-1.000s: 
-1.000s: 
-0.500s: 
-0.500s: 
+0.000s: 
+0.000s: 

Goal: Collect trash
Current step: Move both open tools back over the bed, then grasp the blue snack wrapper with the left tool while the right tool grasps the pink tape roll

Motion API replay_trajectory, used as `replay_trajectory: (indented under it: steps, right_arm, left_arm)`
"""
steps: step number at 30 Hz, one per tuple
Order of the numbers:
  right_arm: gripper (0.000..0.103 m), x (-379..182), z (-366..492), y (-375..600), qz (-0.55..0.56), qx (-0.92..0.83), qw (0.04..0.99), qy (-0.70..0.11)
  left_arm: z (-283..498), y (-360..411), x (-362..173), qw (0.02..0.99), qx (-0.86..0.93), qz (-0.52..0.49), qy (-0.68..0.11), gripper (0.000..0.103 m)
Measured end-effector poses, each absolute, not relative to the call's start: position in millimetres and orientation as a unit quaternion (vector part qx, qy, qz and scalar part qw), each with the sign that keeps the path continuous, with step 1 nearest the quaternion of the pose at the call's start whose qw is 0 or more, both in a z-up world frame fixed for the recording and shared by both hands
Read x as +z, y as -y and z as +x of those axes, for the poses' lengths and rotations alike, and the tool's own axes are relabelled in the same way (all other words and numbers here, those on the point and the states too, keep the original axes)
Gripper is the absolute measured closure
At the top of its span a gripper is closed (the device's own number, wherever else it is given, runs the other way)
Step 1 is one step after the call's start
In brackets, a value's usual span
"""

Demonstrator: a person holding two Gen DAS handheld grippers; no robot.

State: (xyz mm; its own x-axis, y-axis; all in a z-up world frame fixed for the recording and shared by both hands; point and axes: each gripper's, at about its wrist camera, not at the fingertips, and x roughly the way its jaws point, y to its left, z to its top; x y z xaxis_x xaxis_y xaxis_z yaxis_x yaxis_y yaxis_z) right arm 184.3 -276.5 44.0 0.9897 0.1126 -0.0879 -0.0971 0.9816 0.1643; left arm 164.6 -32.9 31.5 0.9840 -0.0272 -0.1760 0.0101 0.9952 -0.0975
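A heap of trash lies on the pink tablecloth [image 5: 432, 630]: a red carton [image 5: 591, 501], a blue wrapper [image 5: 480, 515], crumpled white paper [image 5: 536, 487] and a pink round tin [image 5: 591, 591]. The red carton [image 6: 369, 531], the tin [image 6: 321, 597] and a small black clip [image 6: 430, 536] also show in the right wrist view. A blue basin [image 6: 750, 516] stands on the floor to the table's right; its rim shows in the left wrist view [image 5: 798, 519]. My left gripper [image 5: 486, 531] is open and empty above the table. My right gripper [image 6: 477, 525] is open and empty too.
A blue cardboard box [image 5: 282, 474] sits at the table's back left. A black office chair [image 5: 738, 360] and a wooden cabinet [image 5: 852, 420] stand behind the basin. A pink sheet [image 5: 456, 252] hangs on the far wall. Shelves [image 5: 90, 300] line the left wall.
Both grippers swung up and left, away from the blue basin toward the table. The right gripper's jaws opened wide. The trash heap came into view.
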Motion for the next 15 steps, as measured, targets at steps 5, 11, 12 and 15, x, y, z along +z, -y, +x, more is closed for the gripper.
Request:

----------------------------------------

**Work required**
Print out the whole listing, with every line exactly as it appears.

**Task answer**
-1.000s: 
-1.000s: 
-0.500s: 
-0.500s: 
+0.000s: 
+0.000s: 

Goal: Collect trash
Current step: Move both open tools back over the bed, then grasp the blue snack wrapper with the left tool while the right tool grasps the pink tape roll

Motion API replay_trajectory, used as `replay_trajectory: (indented under it: steps, right_arm, left_arm)`
"""
steps: step number at 30 Hz, one per tuple
Order of the numbers:
  right_arm: gripper (0.000..0.103 m), x (-379..182), z (-366..492), y (-375..600), qz (-0.55..0.56), qx (-0.92..0.83), qw (0.04..0.99), qy (-0.70..0.11)
  left_arm: z (-283..498), y (-360..411), x (-362..173), qw (0.02..0.99), qx (-0.86..0.93), qz (-0.52..0.49), qy (-0.68..0.11), gripper (0.000..0.103 m)
Measured end-effector poses, each absolute, not relative to the call's start: position in millimetres and orientation as a unit quaternion (vector part qx, qy, qz and scalar part qw), each with the sign that keeps the path continuous, with step 1 nearest the quaternion of the pose at the call's start whose qw is 0 or more, both in a z-up world frame fixed for the recording and shared by both hands
Read x as +z, y as -y and z as +x of those axes, for the poses' lengths and rotations alike, and the tool's own axes are relabelled in the same way (all other words and numbers here, those on the point and the states too, keep the original axes)
Gripper is the absolute measured closure
At the top of its span a gripper is closed (the device's own number, wherever else it is given, runs the other way)
Step 1 is one step after the call's start
In brackets, a value's usual span
"""

Demonstrator: a person holding two Gen DAS handheld grippers; no robot.

State: (xyz mm; its own x-axis, y-axis; all in a z-up world frame fixed for the recording and shared by both hands; point and axes: each gripper's, at about its wrist camera, not at the fingertips, and x roughly the way its jaws point, y to its left, z to its top; x y z xaxis_x xaxis_y xaxis_z yaxis_x yaxis_y yaxis_z) right arm 184.3 -276.5 44.0 0.9897 0.1126 -0.0879 -0.0971 0.9816 0.1643; left arm 164.6 -32.9 31.5 0.9840 -0.0272 -0.1760 0.0101 0.9952 -0.0975
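A heap of trash lies on the pink tablecloth [image 5: 432, 630]: a red carton [image 5: 591, 501], a blue wrapper [image 5: 480, 515], crumpled white paper [image 5: 536, 487] and a pink round tin [image 5: 591, 591]. The red carton [image 6: 369, 531], the tin [image 6: 321, 597] and a small black clip [image 6: 430, 536] also show in the right wrist view. A blue basin [image 6: 750, 516] stands on the floor to the table's right; its rim shows in the left wrist view [image 5: 798, 519]. My left gripper [image 5: 486, 531] is open and empty above the table. My right gripper [image 6: 477, 525] is open and empty too.
A blue cardboard box [image 5: 282, 474] sits at the table's back left. A black office chair [image 5: 738, 360] and a wooden cabinet [image 5: 852, 420] stand behind the basin. A pink sheet [image 5: 456, 252] hangs on the far wall. Shelves [image 5: 90, 300] line the left wall.
Both grippers swung up and left, away from the blue basin toward the table. The right gripper's jaws opened wide. The trash heap came into view.
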Motion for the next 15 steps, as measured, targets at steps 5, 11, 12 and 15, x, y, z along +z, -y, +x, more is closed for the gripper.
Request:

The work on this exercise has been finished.